Здоровенный, с крестьянским лицом пулеметчик успел развернуться в сторону Назарьина и дать короткую очередь. Назарьин пожалел, что сшибал его из этой четверки последним, его надо было сбивать с ног первым, потому что именно он, и никто другой, мог наделать беды, – хорошо, что очередь этого "рабоче-крестьянского сына" лишь впустую вспорола воздух над головой, битюг с крупными надежными руками не успел прицелиться, – Назарьин рубанул ему струей по голове, отделив ее от тела.

Голова оторвалась от туловища, брызгая кровью, полетела в сторону, черепушка, срезанная очередью, отделилась от нее на ходу – голова располовинилась и обдала одного из душманов розовым дымящимся мозгом, душман в страхе закричал: ему показалось, что убит он, а не его напарник.

А парень с пулеметом продолжал шагать без головы, ноги его размеренно двигались по земле, ствол пулемета, крепко зажатого руками, был направлен на Назарьина, хотя уже не окрашивался страшноватым красным пламенем, – душман шел, а головы на его плечах не было, вместо головы из воротника выглядывал неровный красный обрубок.
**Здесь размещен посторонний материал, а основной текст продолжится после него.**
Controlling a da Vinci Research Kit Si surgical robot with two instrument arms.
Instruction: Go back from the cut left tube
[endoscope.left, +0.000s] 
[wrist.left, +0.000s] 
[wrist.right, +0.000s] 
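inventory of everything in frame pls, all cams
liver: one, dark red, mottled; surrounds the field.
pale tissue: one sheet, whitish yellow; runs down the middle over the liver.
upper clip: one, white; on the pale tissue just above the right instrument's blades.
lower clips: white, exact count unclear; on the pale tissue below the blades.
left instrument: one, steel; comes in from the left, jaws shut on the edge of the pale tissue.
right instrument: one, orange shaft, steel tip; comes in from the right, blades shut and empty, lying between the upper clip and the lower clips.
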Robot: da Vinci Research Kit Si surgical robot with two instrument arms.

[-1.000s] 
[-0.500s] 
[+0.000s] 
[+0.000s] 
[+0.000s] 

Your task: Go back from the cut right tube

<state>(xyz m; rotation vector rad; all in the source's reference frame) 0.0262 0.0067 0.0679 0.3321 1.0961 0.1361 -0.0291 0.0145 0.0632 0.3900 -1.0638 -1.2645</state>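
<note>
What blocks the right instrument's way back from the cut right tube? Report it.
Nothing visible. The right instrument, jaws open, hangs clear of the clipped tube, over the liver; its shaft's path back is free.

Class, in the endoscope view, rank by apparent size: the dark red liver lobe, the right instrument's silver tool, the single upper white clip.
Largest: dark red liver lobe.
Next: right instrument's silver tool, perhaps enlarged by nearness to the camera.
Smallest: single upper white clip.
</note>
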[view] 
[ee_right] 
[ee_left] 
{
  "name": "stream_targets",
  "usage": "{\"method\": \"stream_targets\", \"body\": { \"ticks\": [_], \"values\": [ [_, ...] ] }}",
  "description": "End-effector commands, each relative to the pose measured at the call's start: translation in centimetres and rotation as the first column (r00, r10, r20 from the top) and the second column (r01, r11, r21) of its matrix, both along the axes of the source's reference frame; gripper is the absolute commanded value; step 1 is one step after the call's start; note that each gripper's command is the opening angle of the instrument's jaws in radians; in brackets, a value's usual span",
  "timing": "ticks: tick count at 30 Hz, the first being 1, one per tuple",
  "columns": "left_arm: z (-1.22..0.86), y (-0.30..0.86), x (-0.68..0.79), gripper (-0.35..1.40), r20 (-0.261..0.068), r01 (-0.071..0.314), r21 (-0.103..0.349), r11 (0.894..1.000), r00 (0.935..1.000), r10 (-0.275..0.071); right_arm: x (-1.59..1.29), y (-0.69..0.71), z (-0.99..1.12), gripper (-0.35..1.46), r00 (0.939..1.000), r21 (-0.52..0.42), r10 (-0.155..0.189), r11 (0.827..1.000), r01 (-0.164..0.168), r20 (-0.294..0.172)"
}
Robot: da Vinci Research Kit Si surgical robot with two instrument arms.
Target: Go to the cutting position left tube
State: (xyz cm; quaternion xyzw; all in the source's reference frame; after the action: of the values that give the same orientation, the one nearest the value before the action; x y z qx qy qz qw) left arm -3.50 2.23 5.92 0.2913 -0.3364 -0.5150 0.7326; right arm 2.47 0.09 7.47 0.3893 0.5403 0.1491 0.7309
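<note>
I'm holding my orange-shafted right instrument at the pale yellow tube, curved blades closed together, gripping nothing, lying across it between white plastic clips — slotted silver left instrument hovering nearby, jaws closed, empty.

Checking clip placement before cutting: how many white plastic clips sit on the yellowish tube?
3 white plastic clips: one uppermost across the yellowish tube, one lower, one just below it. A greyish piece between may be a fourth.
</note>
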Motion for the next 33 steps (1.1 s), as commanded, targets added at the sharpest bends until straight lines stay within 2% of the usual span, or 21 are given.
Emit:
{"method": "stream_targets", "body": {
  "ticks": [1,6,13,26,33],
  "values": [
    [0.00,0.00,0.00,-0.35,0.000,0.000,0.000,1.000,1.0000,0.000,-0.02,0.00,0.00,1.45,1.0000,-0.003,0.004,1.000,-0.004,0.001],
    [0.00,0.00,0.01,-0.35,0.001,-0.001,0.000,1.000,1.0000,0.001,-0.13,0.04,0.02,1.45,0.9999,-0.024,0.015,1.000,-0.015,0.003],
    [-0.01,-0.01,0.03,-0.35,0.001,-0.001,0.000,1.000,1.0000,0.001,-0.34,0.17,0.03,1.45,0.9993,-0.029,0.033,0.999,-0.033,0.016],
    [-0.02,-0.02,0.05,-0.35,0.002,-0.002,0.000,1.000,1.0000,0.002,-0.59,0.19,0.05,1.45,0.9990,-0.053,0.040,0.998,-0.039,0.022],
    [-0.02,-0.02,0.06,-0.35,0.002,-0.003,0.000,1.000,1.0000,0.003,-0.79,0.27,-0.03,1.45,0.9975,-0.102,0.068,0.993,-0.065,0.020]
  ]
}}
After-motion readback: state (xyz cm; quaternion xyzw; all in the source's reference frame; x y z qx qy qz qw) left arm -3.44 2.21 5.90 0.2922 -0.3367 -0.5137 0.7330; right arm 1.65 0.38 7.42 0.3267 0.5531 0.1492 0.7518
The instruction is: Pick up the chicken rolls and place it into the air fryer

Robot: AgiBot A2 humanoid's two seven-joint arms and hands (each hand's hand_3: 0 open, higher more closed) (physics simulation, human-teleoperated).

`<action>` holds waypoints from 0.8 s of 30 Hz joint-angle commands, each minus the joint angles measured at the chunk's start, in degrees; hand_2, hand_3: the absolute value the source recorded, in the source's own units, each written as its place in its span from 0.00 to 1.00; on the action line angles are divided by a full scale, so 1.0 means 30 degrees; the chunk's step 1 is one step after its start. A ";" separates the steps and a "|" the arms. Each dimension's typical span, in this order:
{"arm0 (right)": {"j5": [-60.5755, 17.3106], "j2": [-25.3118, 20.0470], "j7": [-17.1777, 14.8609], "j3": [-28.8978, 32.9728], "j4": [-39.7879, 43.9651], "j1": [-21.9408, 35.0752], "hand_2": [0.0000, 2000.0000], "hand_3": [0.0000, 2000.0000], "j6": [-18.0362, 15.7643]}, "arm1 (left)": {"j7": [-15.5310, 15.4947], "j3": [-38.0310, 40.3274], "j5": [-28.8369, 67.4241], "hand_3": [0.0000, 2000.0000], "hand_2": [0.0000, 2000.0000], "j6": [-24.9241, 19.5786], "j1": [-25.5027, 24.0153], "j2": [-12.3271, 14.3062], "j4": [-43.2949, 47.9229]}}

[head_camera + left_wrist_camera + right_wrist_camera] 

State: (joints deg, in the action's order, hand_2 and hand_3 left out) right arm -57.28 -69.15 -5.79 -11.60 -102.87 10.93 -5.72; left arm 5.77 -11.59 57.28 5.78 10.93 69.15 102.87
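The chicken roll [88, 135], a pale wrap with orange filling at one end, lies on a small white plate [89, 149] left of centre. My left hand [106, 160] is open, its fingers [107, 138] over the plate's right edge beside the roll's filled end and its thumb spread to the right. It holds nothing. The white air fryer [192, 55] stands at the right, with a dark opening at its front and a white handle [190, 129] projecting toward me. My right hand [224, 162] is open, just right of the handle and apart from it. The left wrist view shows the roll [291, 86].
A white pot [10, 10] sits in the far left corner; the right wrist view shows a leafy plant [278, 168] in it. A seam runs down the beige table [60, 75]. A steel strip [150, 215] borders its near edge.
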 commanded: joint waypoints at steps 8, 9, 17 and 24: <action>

Безголовый душман продолжал идти на Назарьина, все, кого подсекла очередь, уже распластались на камнях, лежали, а этот все шел и шел, словно бы ведомый нечистой силой.

Дальше Назарьин уже не видел, кого конкретно поражали его пули – отметил лишь первых четырех, выбранных им из остальных: то, как легли на землю, как умерли эти четверо, он запомнит надолго, – в деталях, в красках (не дай бог об этом кому-нибудь рассказывать), – остальные были для него безликой шевелящейся опасной массой, которую нельзя было допустить до невидимой черты, что он сам мысленно начертил от ровного, будто отбитого по линейке среза скалы до растворяющегося в дрожащем неровном свете Пянджа.

Если он не допустит врагов до этой черты – уцелеет в нынешнем бою, если же душманы перешагнут через нее – он, Мишка Назарьин, погибнет.

Патроны ему подавал – так определяется роль напарника в пулеметном расчете, – прапорщик Грицук. Этого человека Назарьин недолюбливал – Грицук, как истинный хохол, был прижимист, хитер, про себя, посмеиваясь, говорил, что "там, где прошел хохол, еврею уже делать нечего", – и доказывал этот постулат на деле.

Бобровский как-то не выдержал и сказал ему: "Если тебе, Грицук, на плечи голову от еврея переставить – цены такому кадру не будет!" Грицук хотел было обидеться, но подумал-подумал и не обиделся. Засмеялся довольно.

– Ну что, Грицук? – Назарьин повернул к нему потное, со сжатыми в щелки глазами лицо. – Жив, курилка?

Он перестал стрелять, и образовавшаяся минутная тишина была полой, страшной, она оглушила, в ней ничего не было слышно, она была хуже долгой стрельбы, поэтому Назарьин вопрос свой прокричал. Иначе бы он сам себя не услышал.